Oui, c'était un réel supplice. Dormir avait des effets trompeurs : Stiles était tellement épuisé que le moindre réveil semblait le fatiguer plus que le précédent. Dormir était donc un piège et n'avait pour vocation que de le faire tomber plus bas qu'il ne l'était déjà. Il était déjà à un niveau abyssal, si bien qu'il n'arrivait toujours pas à croire que Derek puisse être là, en sa présence, à prendre soin de lui, à le faire dormir non pas pour être tranquille, mais simplement pour qu'il se repose. Derek ne pouvait pas être aussi gentil avec lui, pas de son plein gré. Puis les loups, c'était pareil : aucun n'accordait d'importance à son état et ça, il le savait depuis un moment et loin de l'ignorer, il l'avait accepté. Toutefois, s'ils pouvaient bien se passer de sa présence en tant que telle, ils avaient besoin qu'il s'occupe d'eux. Si cela avait été sa source de motivation pendant un temps, c'était terminé. Il pensait au fait qu'il avait des choses à faire, qu'il devait les nourrir, rendre la pièce de vie toujours plus agréable pour eux, mais ça s'arrêtait là, il sombrait chaque fois dans un sommeil toujours plus profond que le précédent, sommeil qui lui semblait également toujours trop long et trop court à la fois.
- Stiles...
L'hyperactif grogna faiblement pour signifier à son hallucination son mécontentement évident. Qu'on le laisse tranquille, il avait trop de mal à ne serait-ce qu'ouvrir les yeux. Avait-on déjà dit que ses paupières étaient lourdes ? Elles l'étaient atrocement. Non, très sincèrement, il aimerait bien obéir à la voix désespérée de Derek, juste pour qu'elle le laisse tranquille, mais c'était vachement difficile. Si l'on ajoutait à cela la douce caresse sur sa joue, il était clair que rien de tout ce que son illusion tentait n'aidait Stiles à se motiver. C'était trop doux, trop chaleureux, trop agréable et Stiles était trop épuisé.
xxx
Derek poussa un soupir de soulagement et prit appui sur l'espèce de mini-bar à côté de la table, qui ouvrait la cuisine sur le salon. Il avait réussi. Cela n'avait pas été facile, mais il avait réussi à lever Stiles et à le garder éveillé le temps de manger. Qu'il se repose était une chose : qu'il ne fasse que ça sans manger à aucun moment en était une autre. Ce n'était pas la première fois qu'il se livrait à ce genre de combats avec lui, c'était tous les jours et la difficulté n'allait pas en s'amenuisant. Tout ça, c'était le contrecoup de la négligence de l'hyperactif. Les conséquences étaient lourdes et prendraient du temps pour disparaître et passer dans le domaine du provisoire.

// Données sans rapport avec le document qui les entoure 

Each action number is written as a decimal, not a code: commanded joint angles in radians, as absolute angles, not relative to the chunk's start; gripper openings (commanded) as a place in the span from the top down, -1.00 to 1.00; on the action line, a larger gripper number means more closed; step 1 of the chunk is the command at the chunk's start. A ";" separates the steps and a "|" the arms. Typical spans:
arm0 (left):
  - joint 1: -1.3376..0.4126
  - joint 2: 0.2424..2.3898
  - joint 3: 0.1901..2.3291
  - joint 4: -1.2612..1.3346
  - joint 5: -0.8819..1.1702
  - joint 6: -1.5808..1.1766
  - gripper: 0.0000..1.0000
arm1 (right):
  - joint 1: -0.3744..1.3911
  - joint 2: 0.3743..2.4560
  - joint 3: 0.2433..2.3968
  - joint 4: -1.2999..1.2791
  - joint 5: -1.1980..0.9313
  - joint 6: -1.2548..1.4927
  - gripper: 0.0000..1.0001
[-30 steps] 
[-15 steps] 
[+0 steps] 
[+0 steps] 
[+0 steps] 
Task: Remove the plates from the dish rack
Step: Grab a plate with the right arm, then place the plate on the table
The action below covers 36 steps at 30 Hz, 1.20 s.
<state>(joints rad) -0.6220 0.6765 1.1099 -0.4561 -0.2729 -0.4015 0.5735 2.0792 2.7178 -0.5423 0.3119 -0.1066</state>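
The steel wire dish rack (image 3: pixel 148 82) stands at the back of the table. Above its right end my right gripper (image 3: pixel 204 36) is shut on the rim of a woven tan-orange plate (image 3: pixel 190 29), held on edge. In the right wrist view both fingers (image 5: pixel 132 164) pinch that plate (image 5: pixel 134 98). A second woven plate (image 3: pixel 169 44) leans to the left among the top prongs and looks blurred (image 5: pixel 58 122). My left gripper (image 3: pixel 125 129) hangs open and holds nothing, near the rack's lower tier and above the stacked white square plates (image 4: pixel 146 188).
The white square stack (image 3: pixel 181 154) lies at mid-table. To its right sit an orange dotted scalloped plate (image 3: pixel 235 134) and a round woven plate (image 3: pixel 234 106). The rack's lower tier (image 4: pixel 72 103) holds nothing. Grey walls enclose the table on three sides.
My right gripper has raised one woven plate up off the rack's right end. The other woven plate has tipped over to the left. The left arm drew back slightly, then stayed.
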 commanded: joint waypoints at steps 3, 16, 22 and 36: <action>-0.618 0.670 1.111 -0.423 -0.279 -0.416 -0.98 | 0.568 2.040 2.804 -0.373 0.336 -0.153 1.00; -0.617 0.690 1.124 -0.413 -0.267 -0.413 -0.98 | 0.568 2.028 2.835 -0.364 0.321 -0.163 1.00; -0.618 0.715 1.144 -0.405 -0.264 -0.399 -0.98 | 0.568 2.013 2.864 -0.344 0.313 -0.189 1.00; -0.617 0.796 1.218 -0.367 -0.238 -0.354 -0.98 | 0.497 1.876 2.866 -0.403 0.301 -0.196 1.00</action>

Isaac vint s'assoir aux pieds de Derek et couina. Comme la plupart des loups de la meute, il se rendait bien compte qu'un certain nombre de choses n'allait pas et que Stiles... N'était plus vraiment lui-même, qu'il disparaissait, qu'il s'était oublié au point de ne plus tenir debout seul. Parce que le bouclé avait bien vu la manière dont Derek aidait Stiles. L'hyperactif était incapable de se déplacer sans lui, trop faible pour que ses jambes tiennent sans un soutien physique solide. C'en était affolant. Ce qui l'était le plus, c'était de savoir que tout ça, c'était à cause de lui. Des autres. De la meute. On lui en avait trop demandé, pas accordé de repos : à toujours quémander son attention, à toujours être en forme, les loups avaient oublié que Stiles était humain. Un humain qui s'était dévoué corps et âme pour eux, qui avait tant donné qu'il n'avait plus rien pour lui, pas même sa tête. Comme les autres, Isaac entendait et comprenait quelques conversations sommaires qu'entretenaient parfois Stiles et Derek. Et il s'en voulait.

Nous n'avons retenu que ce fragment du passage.